### RECORDS FOR THE TASK
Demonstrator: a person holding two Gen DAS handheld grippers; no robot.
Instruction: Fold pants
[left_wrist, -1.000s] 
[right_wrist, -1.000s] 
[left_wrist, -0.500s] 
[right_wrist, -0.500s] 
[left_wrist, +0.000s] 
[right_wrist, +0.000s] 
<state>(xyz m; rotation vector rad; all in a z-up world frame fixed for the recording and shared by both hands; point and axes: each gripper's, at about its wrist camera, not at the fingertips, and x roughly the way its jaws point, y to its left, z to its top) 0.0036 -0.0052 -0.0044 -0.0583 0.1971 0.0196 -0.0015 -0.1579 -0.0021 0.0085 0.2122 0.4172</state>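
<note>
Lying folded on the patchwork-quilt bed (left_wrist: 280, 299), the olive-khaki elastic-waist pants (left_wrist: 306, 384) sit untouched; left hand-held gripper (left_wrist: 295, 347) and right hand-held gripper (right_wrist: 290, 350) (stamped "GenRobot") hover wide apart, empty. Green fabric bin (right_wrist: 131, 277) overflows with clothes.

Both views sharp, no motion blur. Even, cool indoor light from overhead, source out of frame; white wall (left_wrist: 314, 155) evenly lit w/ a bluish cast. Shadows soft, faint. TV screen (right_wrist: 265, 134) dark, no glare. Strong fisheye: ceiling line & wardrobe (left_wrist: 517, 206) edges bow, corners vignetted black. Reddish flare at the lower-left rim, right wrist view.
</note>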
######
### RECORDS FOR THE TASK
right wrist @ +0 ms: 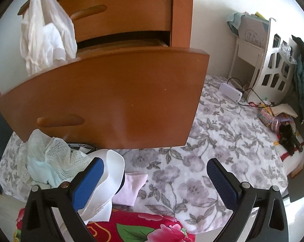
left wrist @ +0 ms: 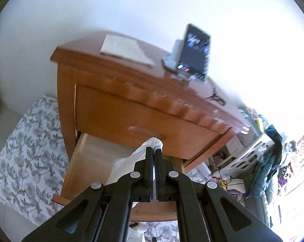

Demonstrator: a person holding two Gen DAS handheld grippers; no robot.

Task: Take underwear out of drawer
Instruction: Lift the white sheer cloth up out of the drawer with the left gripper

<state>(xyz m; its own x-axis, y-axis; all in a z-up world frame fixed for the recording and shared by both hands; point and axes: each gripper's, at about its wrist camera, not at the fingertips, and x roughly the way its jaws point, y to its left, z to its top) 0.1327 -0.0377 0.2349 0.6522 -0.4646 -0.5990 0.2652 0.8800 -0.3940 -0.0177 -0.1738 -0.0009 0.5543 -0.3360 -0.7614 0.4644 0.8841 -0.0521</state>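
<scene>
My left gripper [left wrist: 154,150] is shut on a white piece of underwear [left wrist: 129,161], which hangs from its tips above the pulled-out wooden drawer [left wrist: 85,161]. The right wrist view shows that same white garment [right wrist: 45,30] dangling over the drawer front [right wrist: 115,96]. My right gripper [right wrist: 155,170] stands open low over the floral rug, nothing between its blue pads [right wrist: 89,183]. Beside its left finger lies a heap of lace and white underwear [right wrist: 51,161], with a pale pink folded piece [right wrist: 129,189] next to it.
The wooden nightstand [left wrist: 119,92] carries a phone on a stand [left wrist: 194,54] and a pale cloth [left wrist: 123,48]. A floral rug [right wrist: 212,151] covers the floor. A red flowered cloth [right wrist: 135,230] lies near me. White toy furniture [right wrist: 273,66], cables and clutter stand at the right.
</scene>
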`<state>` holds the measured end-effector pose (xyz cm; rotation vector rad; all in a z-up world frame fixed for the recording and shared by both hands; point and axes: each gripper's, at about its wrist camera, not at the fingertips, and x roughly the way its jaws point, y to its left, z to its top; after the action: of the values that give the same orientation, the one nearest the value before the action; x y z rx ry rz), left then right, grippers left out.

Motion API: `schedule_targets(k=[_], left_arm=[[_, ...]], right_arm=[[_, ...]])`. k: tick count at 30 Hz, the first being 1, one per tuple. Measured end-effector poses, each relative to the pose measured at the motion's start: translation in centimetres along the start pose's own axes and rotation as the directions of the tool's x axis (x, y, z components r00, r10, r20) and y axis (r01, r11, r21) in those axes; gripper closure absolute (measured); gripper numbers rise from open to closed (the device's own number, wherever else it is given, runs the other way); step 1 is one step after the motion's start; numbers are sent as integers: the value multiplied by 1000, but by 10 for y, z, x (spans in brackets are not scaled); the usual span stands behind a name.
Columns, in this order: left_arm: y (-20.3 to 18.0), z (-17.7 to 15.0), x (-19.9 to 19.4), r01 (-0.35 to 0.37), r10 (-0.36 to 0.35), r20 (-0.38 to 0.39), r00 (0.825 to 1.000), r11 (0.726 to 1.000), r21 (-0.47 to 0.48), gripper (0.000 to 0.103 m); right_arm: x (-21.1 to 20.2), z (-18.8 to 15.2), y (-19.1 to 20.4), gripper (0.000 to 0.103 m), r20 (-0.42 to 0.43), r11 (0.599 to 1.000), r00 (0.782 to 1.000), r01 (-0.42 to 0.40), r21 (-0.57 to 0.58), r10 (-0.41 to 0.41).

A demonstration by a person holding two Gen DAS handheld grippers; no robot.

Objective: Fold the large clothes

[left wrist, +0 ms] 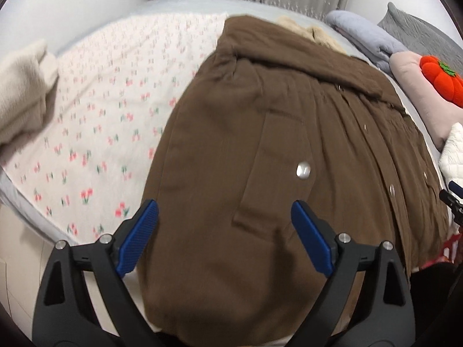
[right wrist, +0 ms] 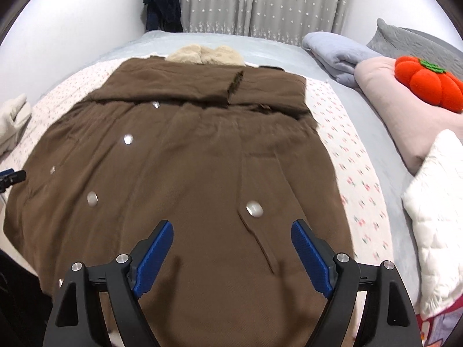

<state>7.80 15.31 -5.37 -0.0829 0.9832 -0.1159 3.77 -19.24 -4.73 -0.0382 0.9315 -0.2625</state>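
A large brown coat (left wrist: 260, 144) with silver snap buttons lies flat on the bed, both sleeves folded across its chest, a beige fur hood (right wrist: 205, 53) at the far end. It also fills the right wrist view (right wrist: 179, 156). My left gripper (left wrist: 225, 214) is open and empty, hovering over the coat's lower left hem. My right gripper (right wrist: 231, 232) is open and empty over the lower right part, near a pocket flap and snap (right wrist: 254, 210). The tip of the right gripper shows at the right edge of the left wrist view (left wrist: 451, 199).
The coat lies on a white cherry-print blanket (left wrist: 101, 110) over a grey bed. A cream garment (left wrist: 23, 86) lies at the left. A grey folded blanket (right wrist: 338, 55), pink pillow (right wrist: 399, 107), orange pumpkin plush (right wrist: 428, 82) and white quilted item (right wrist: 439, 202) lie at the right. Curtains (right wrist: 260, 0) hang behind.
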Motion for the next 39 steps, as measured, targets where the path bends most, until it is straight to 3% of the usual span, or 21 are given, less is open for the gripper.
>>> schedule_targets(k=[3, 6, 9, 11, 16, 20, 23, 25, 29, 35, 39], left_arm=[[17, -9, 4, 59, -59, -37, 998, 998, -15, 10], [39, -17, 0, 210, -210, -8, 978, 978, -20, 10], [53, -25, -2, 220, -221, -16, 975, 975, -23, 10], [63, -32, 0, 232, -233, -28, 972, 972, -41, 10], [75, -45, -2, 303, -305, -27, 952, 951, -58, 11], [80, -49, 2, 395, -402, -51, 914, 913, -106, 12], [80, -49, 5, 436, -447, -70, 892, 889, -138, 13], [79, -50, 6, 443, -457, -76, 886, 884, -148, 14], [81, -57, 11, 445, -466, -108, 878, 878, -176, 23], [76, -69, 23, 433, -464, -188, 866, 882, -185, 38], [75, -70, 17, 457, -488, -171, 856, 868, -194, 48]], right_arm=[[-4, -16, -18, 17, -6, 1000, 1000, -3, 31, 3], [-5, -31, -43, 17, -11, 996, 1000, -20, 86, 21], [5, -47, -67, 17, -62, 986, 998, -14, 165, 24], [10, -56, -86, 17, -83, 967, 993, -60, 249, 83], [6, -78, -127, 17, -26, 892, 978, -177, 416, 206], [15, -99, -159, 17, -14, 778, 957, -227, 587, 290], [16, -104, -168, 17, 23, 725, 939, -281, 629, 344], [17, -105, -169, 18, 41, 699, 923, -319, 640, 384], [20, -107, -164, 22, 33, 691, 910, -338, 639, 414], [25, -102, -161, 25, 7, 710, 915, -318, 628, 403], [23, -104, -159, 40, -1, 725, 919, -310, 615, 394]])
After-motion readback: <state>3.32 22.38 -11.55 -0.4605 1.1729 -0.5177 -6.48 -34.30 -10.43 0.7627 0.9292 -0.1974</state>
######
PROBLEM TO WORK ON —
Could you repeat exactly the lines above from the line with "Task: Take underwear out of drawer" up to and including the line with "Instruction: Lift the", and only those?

OUTPUT —
Task: Take underwear out of drawer
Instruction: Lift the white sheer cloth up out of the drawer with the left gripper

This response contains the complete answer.